The problem: Wherever "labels" appears in the records below, copy the line that holds it.

The data:
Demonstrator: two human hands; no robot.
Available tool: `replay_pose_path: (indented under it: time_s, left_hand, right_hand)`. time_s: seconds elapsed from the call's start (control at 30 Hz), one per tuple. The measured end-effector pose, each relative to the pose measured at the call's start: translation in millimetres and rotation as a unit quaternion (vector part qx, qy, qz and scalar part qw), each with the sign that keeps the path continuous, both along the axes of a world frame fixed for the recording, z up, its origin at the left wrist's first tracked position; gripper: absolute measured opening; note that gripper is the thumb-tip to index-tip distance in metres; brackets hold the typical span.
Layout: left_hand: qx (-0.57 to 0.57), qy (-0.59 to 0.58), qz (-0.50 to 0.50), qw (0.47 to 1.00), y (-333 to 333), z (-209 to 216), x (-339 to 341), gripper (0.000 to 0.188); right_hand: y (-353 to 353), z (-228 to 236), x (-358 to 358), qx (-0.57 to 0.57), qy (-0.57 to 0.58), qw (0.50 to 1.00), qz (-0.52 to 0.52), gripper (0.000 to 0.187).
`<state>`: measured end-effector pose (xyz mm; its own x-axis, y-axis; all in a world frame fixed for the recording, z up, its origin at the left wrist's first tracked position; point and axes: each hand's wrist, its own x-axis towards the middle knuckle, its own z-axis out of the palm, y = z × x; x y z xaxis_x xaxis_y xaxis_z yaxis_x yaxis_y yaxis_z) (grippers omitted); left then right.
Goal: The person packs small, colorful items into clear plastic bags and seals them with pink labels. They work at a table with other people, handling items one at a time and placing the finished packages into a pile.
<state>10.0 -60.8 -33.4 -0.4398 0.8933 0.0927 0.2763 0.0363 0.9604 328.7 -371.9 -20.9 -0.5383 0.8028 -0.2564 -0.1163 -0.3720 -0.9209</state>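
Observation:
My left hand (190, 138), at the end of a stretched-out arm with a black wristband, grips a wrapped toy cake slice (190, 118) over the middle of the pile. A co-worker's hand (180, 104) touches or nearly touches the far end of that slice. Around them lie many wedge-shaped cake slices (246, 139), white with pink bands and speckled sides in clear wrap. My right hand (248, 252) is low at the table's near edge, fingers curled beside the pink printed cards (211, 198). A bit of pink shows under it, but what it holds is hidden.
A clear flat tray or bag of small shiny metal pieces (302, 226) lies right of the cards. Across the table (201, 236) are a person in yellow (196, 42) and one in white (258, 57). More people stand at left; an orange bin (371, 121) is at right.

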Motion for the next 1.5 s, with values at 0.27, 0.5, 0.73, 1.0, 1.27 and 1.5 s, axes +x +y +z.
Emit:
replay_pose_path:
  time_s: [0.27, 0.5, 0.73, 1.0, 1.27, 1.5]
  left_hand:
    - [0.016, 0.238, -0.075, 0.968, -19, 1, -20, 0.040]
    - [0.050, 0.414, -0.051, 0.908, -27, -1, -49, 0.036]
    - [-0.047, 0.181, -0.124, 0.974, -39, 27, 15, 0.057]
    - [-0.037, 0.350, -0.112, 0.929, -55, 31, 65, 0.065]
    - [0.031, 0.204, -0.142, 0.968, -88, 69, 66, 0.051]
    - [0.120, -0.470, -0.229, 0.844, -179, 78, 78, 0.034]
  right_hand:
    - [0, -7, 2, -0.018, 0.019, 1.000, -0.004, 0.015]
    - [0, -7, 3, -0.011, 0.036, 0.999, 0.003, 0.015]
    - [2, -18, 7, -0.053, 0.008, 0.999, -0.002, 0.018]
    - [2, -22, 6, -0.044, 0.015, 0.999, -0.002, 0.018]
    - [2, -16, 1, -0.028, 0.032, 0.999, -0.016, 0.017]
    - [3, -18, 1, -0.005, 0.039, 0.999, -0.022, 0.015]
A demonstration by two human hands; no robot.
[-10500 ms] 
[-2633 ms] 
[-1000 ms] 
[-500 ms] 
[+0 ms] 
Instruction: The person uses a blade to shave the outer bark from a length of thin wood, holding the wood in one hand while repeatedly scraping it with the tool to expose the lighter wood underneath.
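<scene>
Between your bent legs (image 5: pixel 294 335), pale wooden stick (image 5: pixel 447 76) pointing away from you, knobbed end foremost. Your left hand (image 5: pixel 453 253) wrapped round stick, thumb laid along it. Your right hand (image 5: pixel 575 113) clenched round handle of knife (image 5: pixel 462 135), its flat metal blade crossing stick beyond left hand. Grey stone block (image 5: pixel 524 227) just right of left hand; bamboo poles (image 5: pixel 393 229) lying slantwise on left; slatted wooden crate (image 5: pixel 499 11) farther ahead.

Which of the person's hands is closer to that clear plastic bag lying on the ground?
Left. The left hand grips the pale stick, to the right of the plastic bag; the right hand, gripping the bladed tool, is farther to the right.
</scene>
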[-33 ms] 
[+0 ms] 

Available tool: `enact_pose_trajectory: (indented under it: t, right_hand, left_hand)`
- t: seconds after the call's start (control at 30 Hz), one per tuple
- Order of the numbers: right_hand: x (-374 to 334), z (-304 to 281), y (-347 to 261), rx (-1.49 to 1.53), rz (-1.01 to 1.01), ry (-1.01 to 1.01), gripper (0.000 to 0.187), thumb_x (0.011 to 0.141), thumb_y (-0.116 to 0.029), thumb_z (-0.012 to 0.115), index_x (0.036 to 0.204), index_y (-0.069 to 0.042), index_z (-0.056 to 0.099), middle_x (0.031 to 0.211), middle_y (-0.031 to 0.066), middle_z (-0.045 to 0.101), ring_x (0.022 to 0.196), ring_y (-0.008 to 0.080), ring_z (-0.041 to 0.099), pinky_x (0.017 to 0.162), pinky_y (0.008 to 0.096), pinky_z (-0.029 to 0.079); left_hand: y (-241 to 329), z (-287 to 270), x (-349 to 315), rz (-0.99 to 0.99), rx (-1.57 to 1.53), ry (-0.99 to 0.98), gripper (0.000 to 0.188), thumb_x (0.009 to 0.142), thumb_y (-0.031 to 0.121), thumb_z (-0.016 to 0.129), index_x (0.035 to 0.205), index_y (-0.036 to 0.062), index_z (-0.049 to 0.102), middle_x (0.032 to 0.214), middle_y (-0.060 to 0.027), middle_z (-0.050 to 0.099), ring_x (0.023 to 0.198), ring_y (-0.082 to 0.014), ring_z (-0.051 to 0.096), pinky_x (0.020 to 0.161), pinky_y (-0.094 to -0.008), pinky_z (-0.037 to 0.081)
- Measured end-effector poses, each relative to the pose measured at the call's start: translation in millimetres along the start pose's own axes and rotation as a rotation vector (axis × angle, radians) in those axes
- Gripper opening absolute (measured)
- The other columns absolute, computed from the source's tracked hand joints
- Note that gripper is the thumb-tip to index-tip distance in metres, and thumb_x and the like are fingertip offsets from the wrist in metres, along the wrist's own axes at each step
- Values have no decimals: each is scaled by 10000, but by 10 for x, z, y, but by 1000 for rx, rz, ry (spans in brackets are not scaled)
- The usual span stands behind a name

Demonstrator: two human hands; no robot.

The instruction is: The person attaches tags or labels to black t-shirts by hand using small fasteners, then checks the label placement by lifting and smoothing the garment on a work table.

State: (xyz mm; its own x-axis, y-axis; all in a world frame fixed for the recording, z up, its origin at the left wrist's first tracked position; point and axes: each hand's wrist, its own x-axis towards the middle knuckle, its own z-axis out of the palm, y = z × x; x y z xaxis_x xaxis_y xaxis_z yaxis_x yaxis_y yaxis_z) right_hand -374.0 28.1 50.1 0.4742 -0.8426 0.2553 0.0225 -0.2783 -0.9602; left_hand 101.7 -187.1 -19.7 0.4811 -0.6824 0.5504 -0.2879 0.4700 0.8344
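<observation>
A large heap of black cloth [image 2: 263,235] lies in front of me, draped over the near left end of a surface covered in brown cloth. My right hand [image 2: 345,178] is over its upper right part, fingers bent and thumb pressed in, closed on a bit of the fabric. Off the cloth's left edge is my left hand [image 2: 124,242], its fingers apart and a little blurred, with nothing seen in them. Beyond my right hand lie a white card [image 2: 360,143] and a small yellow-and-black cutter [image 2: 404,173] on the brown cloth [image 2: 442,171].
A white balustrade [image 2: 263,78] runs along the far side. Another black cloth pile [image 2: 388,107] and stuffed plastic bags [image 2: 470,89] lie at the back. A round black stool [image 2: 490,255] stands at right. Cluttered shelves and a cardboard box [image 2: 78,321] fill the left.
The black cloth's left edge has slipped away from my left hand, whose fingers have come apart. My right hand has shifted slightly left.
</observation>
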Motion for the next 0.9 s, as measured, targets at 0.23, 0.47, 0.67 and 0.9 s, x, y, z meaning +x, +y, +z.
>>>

Output of the task:
Goal: The person packs small, colorful items into clear plastic bags and seals them with pink labels. They work at a table with other people, handling items one at a time and placing the finished packages into a pile.
The instruction is: The person attaches tags or labels to black t-shirts by hand using small fasteners, then checks the label placement by lifting and smoothing the garment on a work table.

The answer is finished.